Secondary Functions:
- Supervises Data Quality Auditors, overseeing the monitoring of training and coaching success in Outpatient Clinic and Emergency departments through encounter audits and assuring corrective actions are implemented.
- Serves as the local expert on the Official ICD-9-CM Documentation Guidelines and other internal and external regulatory requirements (e.g., Centers for Medicare & Medicaid Service (CMS), National Committee for Quality Assurance (NCQA)).
-In collaboration with the Encounter Information Operations (EIO) Training Manager and the local Data Quality Auditor, maintains a training program that supports documentation improvement and addresses documentation risk areas identified through local and regional audits. Training will be delivered in multiple ways including individual clinician, groups of clinician and departmental meetings.
- Assures the planning, scheduling and performance of concurrent and retrospective encounter audits, in accordance with regional compliance plan.
- Encounter audits will be the primary monitoring tool used to identify operational and regulatory issues related to coding, documentation, and compliance requirements and to ensure complete and accurate data capture in compliance with Federal and State requirements.
- Work with local CMS team and OSCR Liaison / Coordinator to address operational processes that hinder encounter data capture. If impact extends beyond the medical center, work with EIO to assure regional resolution. Assures that audit results are entered into regional audit database to support quality assurance process, regional analysis and regional training activities.
- Oversees the preparation and/or performance of medical center auditing analysis and/or special projects.
Qualifications:
Basic Qualifications:
- Significant (five (5) plus years or more) of experience with coding based on Coding Clinic Guidelines for inpatient and outpatient.
- Three (3) plus years of experience developing and conducting training/educational sessions for diverse audiences with minimal supervision.
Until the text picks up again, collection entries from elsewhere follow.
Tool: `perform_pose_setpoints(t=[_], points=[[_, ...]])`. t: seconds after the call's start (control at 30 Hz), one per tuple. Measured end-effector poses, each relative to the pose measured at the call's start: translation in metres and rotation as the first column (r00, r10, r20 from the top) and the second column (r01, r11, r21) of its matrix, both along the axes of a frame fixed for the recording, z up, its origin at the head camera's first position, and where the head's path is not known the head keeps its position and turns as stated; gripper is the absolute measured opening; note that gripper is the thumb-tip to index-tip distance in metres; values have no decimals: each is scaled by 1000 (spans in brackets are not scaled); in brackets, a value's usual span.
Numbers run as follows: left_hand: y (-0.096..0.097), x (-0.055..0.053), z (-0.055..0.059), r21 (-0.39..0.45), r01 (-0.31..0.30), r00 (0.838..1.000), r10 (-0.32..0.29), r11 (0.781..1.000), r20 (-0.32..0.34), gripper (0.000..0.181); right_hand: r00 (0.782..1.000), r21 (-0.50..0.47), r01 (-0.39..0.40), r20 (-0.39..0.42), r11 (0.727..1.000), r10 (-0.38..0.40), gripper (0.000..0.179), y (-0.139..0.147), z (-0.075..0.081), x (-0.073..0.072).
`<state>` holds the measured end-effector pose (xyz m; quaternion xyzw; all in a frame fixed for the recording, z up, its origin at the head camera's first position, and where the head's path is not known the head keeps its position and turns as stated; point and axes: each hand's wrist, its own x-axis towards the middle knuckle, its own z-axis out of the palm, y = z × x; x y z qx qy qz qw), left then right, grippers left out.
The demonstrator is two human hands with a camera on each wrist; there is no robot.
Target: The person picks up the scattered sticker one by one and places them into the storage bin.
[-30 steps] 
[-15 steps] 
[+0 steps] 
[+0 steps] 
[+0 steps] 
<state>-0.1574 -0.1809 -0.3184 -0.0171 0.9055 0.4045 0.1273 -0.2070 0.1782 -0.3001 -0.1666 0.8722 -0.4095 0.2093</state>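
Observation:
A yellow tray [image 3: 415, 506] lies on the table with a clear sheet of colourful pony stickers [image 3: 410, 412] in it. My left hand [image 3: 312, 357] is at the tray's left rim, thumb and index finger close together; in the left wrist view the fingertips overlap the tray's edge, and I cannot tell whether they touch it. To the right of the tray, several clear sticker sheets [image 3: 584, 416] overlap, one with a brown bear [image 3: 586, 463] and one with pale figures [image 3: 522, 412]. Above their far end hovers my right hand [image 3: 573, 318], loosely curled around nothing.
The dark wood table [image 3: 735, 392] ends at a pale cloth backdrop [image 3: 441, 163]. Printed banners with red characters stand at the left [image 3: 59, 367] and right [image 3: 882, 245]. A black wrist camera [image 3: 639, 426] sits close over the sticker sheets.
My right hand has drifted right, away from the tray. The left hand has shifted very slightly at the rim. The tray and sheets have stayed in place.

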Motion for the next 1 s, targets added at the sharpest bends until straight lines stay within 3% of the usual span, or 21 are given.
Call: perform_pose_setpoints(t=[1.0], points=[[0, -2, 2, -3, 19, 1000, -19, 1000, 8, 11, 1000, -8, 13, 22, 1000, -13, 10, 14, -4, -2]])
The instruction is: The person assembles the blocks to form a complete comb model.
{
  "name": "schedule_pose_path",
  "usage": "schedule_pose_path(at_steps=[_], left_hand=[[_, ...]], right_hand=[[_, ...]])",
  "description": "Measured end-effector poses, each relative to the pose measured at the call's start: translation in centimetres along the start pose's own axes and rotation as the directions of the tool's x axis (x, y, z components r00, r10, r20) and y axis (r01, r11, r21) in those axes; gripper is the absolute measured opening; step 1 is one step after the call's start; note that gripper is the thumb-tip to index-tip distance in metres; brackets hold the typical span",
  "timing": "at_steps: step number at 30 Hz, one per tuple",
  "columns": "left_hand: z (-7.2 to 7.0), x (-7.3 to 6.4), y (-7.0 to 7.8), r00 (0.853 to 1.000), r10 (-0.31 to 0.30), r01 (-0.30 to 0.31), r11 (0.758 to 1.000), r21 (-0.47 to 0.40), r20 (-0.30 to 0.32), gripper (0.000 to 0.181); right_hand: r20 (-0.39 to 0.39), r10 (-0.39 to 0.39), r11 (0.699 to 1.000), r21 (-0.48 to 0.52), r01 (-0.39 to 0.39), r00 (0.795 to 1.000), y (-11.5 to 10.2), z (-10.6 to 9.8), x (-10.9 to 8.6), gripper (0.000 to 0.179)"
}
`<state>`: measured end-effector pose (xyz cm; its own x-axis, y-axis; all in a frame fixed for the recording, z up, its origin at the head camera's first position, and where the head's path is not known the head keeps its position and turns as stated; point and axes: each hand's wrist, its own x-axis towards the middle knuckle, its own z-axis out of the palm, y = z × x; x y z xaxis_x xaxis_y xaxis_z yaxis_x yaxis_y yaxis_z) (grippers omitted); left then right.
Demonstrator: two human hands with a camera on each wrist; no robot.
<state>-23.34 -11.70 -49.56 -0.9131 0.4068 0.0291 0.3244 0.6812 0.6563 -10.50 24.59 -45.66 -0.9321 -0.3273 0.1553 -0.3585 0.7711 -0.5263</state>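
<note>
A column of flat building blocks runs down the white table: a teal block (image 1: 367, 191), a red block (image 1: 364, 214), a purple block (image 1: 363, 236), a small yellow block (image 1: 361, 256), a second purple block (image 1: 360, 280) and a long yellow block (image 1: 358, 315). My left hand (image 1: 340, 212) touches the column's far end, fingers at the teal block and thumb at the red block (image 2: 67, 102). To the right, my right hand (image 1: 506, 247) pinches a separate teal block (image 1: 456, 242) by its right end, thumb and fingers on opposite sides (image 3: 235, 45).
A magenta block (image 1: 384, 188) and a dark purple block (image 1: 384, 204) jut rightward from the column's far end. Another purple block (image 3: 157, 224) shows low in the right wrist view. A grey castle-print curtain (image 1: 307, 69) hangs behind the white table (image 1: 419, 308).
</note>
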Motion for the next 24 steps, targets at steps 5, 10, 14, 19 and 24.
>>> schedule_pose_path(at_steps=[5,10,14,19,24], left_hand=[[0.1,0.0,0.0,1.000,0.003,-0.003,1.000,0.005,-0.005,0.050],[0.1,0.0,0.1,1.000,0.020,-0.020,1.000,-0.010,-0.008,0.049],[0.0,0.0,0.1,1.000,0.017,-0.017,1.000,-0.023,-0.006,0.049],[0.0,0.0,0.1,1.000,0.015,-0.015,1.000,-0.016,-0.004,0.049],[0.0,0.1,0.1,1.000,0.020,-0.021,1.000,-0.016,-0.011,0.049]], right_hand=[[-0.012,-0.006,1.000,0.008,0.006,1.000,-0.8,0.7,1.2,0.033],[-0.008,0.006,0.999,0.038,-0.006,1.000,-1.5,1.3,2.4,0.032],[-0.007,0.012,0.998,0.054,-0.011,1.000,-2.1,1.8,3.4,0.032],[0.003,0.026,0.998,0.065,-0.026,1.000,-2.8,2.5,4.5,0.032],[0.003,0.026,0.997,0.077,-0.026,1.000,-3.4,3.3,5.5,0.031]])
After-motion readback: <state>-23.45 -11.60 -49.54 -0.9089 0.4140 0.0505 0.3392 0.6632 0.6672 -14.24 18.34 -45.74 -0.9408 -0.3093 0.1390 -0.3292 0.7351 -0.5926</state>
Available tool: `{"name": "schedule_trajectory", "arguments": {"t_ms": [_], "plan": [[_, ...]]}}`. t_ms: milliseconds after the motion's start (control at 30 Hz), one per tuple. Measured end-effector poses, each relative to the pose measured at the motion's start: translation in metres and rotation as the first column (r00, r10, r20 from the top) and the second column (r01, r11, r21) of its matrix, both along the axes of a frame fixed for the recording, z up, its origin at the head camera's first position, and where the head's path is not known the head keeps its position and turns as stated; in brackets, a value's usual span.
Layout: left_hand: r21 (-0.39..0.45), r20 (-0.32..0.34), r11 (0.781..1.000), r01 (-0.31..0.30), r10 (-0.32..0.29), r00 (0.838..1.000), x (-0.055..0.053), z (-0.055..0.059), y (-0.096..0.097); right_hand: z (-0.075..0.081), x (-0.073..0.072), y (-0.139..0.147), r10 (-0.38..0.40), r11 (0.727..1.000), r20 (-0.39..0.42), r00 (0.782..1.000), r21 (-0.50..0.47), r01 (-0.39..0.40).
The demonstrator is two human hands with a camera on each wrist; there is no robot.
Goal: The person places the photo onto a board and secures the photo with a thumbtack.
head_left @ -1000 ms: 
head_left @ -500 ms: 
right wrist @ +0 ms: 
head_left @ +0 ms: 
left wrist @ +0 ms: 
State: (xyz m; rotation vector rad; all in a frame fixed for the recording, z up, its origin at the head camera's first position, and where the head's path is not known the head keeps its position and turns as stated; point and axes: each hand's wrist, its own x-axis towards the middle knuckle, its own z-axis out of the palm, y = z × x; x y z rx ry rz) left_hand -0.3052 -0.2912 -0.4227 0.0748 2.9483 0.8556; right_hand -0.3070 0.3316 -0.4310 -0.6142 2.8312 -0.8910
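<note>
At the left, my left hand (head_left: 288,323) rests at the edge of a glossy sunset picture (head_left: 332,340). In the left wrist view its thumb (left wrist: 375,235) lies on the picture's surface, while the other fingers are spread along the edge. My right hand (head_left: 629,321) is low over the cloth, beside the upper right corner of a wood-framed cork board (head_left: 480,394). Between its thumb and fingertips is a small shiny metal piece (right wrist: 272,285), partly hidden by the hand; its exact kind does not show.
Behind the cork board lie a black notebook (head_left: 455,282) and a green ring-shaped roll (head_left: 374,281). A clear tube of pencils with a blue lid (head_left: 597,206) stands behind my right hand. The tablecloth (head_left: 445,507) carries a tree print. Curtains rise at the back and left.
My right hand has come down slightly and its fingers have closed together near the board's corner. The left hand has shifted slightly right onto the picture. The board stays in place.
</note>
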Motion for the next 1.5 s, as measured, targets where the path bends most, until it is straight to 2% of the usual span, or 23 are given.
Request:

- Significant experience in performing both E/M and Medicare audits.
- Demonstrated experience conducting Medical Record audits including analysis and the creation/implementation of action plans that address audit finding.
- Bachelor's degree (business administration, health care, public health, finance, business medical records technology) or equivalent experience.
- Certification in one of the following: Registered Health Information Administrator (RHIA), Registered Health Information Technician (RHIT), Certified Coding Specialist (CCS), Certified Professional Coder (CPC).
- Ability to work with and maintain confidentiality of physicians, patients, patient accounts and personnel data.
- Strong interpersonal and excellent written, verbal and presentation skills.
- Willingness to be flexible depending upon department and/or physician schedule needs.
- Demonstrated ability to develop data requirements and work with analytical groups to extract, organize and analyze data to identify trends, risk areas, and recommend appropriate actions.
- Must be able to work in a Labor / Management Partnership environment.
Preferred Qualifications:
- Experience using PC applications such as MS Word, Excel, Access, PowerPoint preferred.
- Medical center operations or clinical experience preferred.
- Demonstrated project management experience including design and implementation of audit plans.
-Supervisory experience (2 or more years).
- Demonstrated ability to work within a team environment and build effective teams.
- Demonstrated ability to review analytical data and audit findings to identify documentation trends and other risk areas.
External hires must pass a background check/drug screen.
We are proud to be an equal opportunity/affirmative action employer.